= Allister Guevarro =

Trinidad and Tobago Commissioner of Police

Allister Guevarro is a Trinidad and Tobago police officer who has been the Commissioner of Police of the Trinidad and Tobago Police Service (TTPS) since June 18, 2025, having succeeded Erla Harewood-Christopher.

== Career ==
Guevarro graduated from the police academy in 1996 and has served in different divisions of the TTPS such as the Criminal Investigations Department. Most notably the Special Branch, an elite unit tasked with high-profile criminal investigations and the protection of top-level officials, including the Prime Minister and the Minister of Homeland Security, where he served as acting Senior Superintendent.

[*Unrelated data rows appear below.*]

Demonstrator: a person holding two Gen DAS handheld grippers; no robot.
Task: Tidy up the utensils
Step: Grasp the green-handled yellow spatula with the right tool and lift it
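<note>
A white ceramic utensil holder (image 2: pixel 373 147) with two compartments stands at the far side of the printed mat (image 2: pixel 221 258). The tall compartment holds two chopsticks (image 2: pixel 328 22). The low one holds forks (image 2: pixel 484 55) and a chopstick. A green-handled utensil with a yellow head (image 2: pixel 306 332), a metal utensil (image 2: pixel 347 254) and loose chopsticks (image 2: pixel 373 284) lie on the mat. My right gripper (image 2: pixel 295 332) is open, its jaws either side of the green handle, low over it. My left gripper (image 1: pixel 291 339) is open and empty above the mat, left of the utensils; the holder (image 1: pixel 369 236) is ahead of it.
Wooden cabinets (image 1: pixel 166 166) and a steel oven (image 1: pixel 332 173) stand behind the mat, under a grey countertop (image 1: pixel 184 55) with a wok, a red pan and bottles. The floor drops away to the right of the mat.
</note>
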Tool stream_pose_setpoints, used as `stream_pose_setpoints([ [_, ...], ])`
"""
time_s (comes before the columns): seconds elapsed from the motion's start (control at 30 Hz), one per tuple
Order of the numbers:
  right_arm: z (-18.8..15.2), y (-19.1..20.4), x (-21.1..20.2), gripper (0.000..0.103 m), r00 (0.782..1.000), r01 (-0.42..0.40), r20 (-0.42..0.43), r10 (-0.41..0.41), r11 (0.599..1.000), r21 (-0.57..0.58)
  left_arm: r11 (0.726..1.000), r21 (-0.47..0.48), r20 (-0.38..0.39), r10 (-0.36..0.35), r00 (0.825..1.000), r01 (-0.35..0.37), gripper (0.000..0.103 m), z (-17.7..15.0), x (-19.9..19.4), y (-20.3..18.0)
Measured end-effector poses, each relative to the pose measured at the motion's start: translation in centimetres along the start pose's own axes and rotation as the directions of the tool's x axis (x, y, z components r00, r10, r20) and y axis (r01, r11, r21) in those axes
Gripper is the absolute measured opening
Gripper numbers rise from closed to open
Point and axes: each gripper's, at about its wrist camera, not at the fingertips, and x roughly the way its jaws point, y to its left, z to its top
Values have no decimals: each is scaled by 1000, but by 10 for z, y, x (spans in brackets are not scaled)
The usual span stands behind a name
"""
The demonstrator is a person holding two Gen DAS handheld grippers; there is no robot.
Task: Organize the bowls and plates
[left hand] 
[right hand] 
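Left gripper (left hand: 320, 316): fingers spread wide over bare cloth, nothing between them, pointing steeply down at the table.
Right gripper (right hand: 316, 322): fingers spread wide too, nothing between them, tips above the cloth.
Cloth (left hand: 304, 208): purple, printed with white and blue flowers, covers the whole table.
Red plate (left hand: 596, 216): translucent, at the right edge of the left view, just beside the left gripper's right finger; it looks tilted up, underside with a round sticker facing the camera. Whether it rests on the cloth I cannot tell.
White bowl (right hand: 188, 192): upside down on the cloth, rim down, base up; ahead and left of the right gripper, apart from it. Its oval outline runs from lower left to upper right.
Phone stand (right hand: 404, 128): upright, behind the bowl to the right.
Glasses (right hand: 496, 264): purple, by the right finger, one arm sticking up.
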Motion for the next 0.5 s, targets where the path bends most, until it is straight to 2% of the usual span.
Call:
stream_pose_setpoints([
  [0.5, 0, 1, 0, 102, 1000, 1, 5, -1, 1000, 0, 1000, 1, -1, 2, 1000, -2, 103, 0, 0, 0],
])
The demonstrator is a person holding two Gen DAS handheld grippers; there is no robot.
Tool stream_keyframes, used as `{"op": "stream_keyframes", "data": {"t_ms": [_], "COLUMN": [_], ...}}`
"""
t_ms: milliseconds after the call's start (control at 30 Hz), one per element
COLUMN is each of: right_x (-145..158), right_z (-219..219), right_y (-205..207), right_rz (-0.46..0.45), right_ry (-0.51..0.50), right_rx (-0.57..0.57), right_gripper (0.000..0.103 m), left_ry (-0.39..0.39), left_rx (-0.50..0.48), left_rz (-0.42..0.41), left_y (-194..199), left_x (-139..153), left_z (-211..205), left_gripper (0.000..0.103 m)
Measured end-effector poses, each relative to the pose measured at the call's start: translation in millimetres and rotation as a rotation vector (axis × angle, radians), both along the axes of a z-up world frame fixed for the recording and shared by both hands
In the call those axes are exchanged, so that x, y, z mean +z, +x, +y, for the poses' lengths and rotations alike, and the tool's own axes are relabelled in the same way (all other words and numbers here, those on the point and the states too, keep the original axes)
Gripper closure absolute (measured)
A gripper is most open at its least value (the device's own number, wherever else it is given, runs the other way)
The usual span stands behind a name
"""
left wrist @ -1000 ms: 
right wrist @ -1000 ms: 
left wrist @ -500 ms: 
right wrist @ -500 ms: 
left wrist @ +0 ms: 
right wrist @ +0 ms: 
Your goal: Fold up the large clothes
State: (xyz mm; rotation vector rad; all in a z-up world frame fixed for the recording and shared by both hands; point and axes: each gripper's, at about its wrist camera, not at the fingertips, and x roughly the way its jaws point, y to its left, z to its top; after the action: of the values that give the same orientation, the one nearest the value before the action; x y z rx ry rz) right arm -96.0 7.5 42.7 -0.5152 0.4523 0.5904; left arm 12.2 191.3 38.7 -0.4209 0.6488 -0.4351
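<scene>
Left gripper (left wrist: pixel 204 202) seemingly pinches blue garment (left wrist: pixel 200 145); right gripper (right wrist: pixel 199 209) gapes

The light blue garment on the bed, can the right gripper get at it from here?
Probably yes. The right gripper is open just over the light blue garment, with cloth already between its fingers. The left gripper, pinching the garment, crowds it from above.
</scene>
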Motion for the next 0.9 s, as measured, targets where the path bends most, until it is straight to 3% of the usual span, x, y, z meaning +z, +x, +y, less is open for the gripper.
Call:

Guevarro was one of three persons assigned to the committee that investigated the cause of the February 2022 nationwide blackout, a failure of the entire electricity grid in Trinidad that lasted twelve and a half hours.

Guevarro was approved to become Commissioner of Police on 13 June 2025, following a unanimous vote in the House of Representatives.

== Qualifications ==
Guevarro has many qualifications including an MBA in leadership, entrepreneurship and innovation from Anglia Ruskin University he has also trained at the University of Cambridge in evidence-based policing, Arthur Lok Jack School of Business in environmental criminology and crime analysis and Cipriani College of Labour and Co-operative Studies in security administration and management.

He has further received training at institutions including the Federal Emergency Management Agency, UN Counter Terrorism Centre, International Criminal Policing Organisation and Federal Criminal Policing Office.